__HOW TO COMPLETE THIS TASK__.
In the listing below, locate the line that contains "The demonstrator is" and the line that contains "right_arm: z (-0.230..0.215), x". Restate word for word those two lines and every line between them, and nothing else.

__INPUT DATA__.
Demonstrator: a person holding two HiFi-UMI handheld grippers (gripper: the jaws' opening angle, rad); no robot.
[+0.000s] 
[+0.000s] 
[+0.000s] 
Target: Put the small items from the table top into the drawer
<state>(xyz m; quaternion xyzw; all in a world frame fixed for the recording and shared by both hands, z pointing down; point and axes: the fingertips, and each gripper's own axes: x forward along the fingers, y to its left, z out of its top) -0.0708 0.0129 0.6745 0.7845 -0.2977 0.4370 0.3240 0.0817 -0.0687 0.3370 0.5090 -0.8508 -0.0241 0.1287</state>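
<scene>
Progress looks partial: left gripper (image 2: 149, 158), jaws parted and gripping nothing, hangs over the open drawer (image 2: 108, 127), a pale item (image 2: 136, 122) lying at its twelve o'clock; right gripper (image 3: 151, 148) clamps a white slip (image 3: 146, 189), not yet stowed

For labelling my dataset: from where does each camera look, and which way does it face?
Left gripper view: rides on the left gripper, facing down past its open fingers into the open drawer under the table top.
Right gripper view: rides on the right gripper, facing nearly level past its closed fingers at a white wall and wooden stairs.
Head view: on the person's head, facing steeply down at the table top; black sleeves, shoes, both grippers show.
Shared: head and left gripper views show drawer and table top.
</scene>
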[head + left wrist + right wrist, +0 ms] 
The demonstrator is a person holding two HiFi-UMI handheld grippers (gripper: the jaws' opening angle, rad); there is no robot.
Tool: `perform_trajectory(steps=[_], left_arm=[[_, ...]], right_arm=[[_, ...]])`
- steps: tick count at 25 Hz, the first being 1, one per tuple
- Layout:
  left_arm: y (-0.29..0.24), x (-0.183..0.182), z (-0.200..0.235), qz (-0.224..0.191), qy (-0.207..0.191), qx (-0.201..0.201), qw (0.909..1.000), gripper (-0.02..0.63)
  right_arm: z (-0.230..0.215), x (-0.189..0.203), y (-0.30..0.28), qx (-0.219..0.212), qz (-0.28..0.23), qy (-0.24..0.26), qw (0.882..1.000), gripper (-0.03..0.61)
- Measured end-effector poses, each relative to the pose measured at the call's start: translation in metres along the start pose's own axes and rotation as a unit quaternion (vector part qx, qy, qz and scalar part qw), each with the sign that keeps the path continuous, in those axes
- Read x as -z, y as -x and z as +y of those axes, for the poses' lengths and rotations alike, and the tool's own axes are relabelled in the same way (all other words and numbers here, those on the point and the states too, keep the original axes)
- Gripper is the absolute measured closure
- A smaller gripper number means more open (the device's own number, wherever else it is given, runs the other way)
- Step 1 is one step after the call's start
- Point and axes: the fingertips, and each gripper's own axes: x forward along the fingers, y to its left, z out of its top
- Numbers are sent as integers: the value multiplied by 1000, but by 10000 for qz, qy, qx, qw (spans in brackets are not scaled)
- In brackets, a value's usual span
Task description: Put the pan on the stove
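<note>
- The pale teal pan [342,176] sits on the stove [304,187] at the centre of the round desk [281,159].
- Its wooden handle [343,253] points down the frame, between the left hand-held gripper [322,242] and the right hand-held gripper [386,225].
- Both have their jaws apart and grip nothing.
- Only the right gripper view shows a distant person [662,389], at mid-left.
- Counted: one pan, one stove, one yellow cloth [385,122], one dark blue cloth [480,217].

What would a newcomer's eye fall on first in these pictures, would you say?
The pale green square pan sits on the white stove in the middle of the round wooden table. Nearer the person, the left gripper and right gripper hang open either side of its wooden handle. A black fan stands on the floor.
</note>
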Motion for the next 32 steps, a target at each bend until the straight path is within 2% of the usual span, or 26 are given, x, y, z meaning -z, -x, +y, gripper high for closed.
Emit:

__SOLUTION FOR THIS EXERCISE__.
The demonstrator is a person holding two HiFi-UMI handheld grippers (gripper: the jaws' opening angle, rad); there is no robot.
Tool: `perform_trajectory(steps=[_], left_arm=[[_, ...]], right_arm=[[_, ...]])`
- steps: tick count at 25 Hz, the first being 1, one per tuple
- Layout:
  left_arm: y (-0.29..0.24), x (-0.183..0.182), z (-0.200..0.235), qz (-0.224..0.191), qy (-0.207..0.191), qx (-0.201..0.201), qw (0.909..1.000), gripper (-0.02..0.63)
  right_arm: z (-0.230..0.215), x (-0.189..0.203), y (-0.30..0.28), qx (-0.219..0.212), qz (-0.28..0.23), qy (-0.24..0.26), qw (0.882..1.000), gripper (-0.03..0.61)

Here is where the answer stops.